Lieu : Faculté de droit et de science politique, 9 rue Jean Macé, Rennes

Rapporteurs avant soutenance :

Patrick Troude-Chastenet, Professeur à l’Université de Bordeaux
Jean-Michel Besnier, Professeur Émérite de l’Université Paris-Sorbonne

Composition du Jury :

Examinateurs :
 Patrick Troude-Chastenet, Professeur à l’Université de Bordeaux    
Jean-Michel Besnier, Professeur Émérite de l’Université Paris-Sorbonne
Agnès Louis, Maître de conférences à l’Université du Littoral de la Côte d’Opale
Sébastien Caré, Maître de conférences à l’Université de Rennes 1

Directeur de thèse :    Frédéric Lambert, Professeur à l’Université de Rennes 1

Résumé

Le transhumanisme promeut un modèle d’humanité intégralement soumis à la seule puissance technoscientifique qui se trouve elle-même orientée par l’idéologie néolibérale. La figure de « l’homme augmenté ou « posthumain » se constitue sur la réduction de l’humain à ce qui dans sa condition est le plus « gouvernable », le plus docile, le plus facile à diriger et à adapter aux besoins d’efficacité et de performativité économique. Le transhumanisme devient ainsi le support de création et de conditionnement d’une nouvelle subjectivité disposée à se laisser conduire selon les exigences d’une société de marché.  Le « posthumain » permettrait d’atteindre l’objectif ultime d’une dépolitisation totale des individus et de la société au profit d’une économisation intégrale des individus et de la société. Prise dans cette sotériologie transhumaniste, l’humanité des hommes n’apparaît plus comme une énigme  (aínigma), comme ce que les hommes peuvent “laisser entendre de leur humanité” quand ils sont libres d’en questionner perpétuellement le sens qui renvoie à une Idée indéfinissable et donc essentiellement énigmatique [Robert Legros].
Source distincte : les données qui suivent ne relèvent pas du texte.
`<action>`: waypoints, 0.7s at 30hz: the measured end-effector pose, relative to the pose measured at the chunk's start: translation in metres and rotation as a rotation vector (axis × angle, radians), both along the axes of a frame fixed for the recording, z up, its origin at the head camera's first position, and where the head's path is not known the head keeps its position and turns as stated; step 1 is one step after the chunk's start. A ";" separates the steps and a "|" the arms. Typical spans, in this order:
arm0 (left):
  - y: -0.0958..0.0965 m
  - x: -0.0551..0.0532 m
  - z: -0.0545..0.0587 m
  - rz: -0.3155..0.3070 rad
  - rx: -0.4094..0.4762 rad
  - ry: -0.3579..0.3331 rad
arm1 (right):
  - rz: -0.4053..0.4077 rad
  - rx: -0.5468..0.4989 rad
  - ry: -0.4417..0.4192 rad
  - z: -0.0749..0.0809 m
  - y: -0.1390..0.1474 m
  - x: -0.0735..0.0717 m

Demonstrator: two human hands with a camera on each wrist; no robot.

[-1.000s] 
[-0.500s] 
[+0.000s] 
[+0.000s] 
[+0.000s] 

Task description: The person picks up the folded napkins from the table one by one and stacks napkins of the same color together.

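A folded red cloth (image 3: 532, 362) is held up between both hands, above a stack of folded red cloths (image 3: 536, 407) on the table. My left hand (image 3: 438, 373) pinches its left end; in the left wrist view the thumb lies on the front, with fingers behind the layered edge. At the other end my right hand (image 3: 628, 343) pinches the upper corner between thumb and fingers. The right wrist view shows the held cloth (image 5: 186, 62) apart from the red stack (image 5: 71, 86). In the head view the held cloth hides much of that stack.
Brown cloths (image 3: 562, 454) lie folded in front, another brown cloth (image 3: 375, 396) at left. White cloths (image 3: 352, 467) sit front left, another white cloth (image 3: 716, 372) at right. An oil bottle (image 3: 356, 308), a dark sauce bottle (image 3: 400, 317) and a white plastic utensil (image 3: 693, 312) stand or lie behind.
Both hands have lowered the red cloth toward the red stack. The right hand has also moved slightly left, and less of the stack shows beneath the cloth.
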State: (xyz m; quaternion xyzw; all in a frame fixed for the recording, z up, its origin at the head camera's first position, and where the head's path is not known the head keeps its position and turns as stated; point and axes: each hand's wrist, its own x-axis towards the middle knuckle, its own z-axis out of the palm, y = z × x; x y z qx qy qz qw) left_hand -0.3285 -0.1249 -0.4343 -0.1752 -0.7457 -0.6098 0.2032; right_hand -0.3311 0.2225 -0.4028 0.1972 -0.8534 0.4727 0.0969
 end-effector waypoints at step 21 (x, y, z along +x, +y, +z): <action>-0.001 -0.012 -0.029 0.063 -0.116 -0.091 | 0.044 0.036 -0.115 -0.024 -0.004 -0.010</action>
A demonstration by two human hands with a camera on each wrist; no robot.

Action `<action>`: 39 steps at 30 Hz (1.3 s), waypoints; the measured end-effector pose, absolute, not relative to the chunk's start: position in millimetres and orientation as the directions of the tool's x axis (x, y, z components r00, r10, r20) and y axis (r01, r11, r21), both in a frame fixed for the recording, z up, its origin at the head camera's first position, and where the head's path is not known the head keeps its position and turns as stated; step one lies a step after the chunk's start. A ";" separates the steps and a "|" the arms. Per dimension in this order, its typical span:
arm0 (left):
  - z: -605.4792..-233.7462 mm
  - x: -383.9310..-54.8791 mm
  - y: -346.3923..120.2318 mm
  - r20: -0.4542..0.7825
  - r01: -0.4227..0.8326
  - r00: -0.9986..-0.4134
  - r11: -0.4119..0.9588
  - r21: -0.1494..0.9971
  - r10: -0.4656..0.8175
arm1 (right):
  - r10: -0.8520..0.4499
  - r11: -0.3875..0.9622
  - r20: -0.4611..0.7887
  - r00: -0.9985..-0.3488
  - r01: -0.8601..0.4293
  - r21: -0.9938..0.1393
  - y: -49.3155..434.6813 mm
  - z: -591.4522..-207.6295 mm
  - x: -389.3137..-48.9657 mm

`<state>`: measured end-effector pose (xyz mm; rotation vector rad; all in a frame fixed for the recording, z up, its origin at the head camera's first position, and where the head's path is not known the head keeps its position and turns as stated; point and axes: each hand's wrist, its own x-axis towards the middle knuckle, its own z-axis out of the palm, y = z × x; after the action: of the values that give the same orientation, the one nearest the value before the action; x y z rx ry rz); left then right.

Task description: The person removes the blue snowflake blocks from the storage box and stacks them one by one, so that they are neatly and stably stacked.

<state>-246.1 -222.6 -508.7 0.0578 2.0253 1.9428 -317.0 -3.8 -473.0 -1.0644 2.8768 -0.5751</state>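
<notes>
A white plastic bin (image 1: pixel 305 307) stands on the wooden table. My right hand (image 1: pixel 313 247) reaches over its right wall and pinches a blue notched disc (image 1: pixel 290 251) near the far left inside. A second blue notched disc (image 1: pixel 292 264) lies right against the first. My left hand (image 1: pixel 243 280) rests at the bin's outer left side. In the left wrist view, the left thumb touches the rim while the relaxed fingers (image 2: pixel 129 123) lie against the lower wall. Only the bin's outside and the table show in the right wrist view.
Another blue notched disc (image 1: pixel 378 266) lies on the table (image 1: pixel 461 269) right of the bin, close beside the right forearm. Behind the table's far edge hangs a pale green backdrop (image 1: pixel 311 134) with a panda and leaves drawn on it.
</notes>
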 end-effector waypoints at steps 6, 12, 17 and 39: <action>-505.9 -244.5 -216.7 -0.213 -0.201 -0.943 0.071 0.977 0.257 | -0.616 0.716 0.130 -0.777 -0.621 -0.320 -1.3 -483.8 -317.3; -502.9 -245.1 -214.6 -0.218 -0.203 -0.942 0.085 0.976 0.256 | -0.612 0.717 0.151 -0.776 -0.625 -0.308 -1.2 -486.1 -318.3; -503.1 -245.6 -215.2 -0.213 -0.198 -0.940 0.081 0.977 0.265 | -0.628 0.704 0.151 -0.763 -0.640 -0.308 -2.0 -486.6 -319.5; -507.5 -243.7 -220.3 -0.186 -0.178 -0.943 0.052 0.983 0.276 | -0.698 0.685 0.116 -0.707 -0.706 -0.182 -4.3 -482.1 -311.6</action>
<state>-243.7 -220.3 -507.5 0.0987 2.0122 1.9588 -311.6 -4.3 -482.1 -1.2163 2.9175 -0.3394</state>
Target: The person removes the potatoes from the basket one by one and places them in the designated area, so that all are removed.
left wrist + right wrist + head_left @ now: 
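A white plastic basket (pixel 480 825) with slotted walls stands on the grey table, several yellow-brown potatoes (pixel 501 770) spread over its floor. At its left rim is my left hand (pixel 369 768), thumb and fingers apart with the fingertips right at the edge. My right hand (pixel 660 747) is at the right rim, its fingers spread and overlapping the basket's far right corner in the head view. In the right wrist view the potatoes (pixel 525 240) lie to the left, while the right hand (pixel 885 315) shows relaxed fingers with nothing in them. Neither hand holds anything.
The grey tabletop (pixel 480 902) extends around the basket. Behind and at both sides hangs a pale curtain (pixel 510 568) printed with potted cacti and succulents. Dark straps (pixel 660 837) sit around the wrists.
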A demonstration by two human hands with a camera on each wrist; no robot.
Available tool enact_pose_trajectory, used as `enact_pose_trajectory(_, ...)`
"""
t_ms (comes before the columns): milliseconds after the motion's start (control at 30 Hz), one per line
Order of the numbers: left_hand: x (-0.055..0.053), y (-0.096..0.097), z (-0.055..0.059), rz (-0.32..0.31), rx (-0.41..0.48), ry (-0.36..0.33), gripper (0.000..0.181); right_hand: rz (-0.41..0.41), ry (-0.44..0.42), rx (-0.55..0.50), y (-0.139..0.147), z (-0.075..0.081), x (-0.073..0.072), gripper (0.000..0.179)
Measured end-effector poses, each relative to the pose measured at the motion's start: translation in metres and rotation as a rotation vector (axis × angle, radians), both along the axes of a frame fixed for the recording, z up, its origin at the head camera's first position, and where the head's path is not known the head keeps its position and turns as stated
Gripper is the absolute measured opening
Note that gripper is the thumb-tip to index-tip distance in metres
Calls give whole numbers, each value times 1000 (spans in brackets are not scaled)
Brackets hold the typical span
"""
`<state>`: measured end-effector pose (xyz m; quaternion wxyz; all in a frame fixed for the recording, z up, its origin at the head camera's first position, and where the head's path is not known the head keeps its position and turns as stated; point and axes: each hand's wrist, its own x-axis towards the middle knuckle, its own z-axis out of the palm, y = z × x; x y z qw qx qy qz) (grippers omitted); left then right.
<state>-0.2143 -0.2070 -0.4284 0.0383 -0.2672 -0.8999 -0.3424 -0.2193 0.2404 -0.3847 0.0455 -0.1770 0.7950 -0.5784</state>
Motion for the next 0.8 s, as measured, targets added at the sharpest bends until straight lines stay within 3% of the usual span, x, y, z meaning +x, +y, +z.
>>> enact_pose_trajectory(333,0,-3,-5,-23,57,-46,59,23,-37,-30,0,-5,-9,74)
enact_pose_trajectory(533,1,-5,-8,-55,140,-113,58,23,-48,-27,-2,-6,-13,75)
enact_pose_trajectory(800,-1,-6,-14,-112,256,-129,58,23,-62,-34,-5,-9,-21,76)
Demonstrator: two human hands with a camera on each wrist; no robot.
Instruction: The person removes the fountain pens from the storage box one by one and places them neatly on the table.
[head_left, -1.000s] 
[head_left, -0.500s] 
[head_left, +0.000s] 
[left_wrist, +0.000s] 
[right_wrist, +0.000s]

Lorsque l’énigme de l’humanité des hommes fait signe vers la condition politique [Hannah Arendt], elle constitue le moteur d’une démocratie toujours à venir [Jacques Derrida], invitant les hommes à s’approprier librement l’agir politique comme instrument de problématisation du sens de l’humain. Problématisation éminemment politique qui permet aux individus de refuser toute forme de normalisation aliénante de leur existence.

En mobilisant les outils de la Théorie critique, de la philosophie politique, des théories de la démocratie et de l’histoire des idées politiques, l’enjeu de cette thèse réside dans l’analyse du mouvement transhumaniste à l’aune d’une domination de l’idéologie néolibérale qui dissimule le fait que l’utopie d’une posthumanité n’est que l’illusion idéologique d’une démocratie qui aura définitivement épuisé son énergie utopique en même temps qu’elle aura cessé de maintenir l’énigme de l’humanité des hommes comme la source politique d’une émancipation véritable.